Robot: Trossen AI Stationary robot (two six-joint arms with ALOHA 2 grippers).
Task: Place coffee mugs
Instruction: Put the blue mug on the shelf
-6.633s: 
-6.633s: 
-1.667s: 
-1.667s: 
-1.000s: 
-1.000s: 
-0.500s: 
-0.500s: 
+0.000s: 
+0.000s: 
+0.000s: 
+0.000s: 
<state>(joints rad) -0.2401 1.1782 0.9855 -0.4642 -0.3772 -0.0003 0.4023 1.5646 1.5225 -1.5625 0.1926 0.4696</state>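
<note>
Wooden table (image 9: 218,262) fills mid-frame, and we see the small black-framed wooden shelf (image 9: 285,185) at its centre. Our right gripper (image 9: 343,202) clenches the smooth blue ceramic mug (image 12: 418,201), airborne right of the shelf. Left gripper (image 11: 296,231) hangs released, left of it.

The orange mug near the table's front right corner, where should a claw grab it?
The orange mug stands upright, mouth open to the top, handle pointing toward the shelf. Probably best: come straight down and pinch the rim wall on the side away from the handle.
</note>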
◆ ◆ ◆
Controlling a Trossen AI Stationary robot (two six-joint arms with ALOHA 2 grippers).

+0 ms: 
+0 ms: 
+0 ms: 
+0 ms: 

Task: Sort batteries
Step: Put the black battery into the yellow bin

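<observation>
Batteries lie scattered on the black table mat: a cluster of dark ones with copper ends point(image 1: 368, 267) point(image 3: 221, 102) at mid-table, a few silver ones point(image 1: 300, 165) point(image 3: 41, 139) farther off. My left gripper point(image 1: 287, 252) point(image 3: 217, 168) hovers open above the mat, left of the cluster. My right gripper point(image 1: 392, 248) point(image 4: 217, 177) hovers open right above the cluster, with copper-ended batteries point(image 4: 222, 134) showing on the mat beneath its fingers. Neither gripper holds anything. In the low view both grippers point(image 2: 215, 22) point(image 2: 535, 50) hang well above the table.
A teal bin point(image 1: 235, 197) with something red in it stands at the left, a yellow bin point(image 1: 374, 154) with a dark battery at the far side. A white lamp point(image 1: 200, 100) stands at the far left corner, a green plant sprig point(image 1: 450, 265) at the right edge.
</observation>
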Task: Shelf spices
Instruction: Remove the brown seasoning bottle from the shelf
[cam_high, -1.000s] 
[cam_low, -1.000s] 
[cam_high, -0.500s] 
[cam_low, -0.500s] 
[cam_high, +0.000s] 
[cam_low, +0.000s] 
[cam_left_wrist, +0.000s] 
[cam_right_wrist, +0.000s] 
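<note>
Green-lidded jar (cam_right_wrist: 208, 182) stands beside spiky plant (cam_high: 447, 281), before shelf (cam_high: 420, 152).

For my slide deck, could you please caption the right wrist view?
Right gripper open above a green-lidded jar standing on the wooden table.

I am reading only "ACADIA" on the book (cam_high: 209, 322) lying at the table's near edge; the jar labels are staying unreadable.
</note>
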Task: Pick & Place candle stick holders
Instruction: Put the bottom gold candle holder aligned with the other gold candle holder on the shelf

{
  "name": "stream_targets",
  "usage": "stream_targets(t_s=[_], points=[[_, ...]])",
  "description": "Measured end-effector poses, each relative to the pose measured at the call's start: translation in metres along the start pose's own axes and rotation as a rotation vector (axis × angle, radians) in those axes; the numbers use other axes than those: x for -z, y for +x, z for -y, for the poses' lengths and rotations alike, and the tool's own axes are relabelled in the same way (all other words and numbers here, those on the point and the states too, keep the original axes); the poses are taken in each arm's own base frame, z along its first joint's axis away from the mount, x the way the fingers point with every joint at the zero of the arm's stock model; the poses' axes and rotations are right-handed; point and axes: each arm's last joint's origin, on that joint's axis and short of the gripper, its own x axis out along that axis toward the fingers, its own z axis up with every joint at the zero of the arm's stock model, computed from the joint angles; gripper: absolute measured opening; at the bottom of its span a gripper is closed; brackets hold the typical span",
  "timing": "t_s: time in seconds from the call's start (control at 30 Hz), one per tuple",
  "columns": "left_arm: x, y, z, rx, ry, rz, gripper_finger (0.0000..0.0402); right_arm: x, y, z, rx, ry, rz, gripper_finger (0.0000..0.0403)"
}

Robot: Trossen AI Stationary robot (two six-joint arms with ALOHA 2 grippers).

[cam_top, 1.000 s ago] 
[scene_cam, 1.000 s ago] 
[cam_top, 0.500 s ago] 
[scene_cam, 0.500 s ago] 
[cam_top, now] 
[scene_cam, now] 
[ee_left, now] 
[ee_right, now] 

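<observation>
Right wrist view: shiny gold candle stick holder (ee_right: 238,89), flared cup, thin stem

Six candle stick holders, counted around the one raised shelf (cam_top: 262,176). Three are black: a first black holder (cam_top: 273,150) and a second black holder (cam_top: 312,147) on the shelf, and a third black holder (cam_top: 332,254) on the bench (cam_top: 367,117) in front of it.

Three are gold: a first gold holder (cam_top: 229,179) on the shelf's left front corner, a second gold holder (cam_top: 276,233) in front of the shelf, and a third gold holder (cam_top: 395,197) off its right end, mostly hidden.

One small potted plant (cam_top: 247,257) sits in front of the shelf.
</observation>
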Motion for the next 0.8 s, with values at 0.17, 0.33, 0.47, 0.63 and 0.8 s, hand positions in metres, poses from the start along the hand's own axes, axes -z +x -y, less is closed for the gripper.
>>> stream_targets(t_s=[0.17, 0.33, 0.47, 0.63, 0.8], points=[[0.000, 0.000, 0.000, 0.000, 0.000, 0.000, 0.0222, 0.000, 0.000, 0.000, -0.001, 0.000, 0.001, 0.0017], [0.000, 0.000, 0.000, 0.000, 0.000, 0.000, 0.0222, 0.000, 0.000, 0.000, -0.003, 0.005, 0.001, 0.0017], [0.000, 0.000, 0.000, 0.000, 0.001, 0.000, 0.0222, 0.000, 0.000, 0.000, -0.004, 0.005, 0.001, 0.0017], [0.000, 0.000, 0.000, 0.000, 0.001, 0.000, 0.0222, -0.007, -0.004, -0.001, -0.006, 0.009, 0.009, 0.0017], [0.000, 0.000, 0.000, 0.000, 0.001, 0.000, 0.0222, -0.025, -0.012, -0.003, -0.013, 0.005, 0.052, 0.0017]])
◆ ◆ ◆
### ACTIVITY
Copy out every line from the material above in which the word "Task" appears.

### RESPONSE BELOW
Task: Place coffee mugs
Task: Sort batteries
Task: Shelf spices
Task: Pick & Place candle stick holders

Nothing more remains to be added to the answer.